Prompt>
The whole of the data, every line, should come back exactly the same.

Available data>

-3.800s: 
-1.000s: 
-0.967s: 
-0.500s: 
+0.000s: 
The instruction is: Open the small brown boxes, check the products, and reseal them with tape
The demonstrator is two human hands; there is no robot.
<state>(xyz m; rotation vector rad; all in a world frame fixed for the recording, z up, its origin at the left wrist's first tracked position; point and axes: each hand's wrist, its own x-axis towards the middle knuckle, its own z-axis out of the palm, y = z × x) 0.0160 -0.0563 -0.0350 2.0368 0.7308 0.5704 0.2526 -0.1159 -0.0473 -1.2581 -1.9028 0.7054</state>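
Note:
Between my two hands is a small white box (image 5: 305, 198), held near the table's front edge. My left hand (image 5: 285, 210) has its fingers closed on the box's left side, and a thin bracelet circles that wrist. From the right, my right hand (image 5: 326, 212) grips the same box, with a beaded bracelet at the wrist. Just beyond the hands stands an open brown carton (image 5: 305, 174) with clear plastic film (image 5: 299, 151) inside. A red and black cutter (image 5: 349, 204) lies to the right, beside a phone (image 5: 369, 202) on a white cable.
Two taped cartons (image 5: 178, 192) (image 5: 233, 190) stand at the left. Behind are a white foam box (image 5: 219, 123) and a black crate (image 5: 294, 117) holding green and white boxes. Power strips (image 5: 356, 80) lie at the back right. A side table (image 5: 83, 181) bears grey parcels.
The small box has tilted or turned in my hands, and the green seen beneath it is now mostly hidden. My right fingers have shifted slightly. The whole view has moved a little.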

Response to this exercise>
-3.800s: 
-1.000s: 
-0.967s: 
-0.500s: 
+0.000s: 
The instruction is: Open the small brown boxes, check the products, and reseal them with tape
The demonstrator is two human hands; there is no robot.
<state>(xyz m; rotation vector rad; all in a world frame fixed for the recording, z up, its origin at the left wrist's first tracked position; point and axes: each hand's wrist, its own x-axis towards the middle knuckle, its own z-axis out of the palm, y = z × x) 0.0160 -0.0563 -0.0350 2.0368 0.7308 0.5704 0.2526 -0.1159 -0.0473 -1.2581 -1.9028 0.7054</state>
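Note:
Between my two hands is a small white box (image 5: 305, 198), held near the table's front edge. My left hand (image 5: 285, 210) has its fingers closed on the box's left side, and a thin bracelet circles that wrist. From the right, my right hand (image 5: 326, 212) grips the same box, with a beaded bracelet at the wrist. Just beyond the hands stands an open brown carton (image 5: 305, 174) with clear plastic film (image 5: 299, 151) inside. A red and black cutter (image 5: 349, 204) lies to the right, beside a phone (image 5: 369, 202) on a white cable.
Two taped cartons (image 5: 178, 192) (image 5: 233, 190) stand at the left. Behind are a white foam box (image 5: 219, 123) and a black crate (image 5: 294, 117) holding green and white boxes. Power strips (image 5: 356, 80) lie at the back right. A side table (image 5: 83, 181) bears grey parcels.
The small box has tilted or turned in my hands, and the green seen beneath it is now mostly hidden. My right fingers have shifted slightly. The whole view has moved a little.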

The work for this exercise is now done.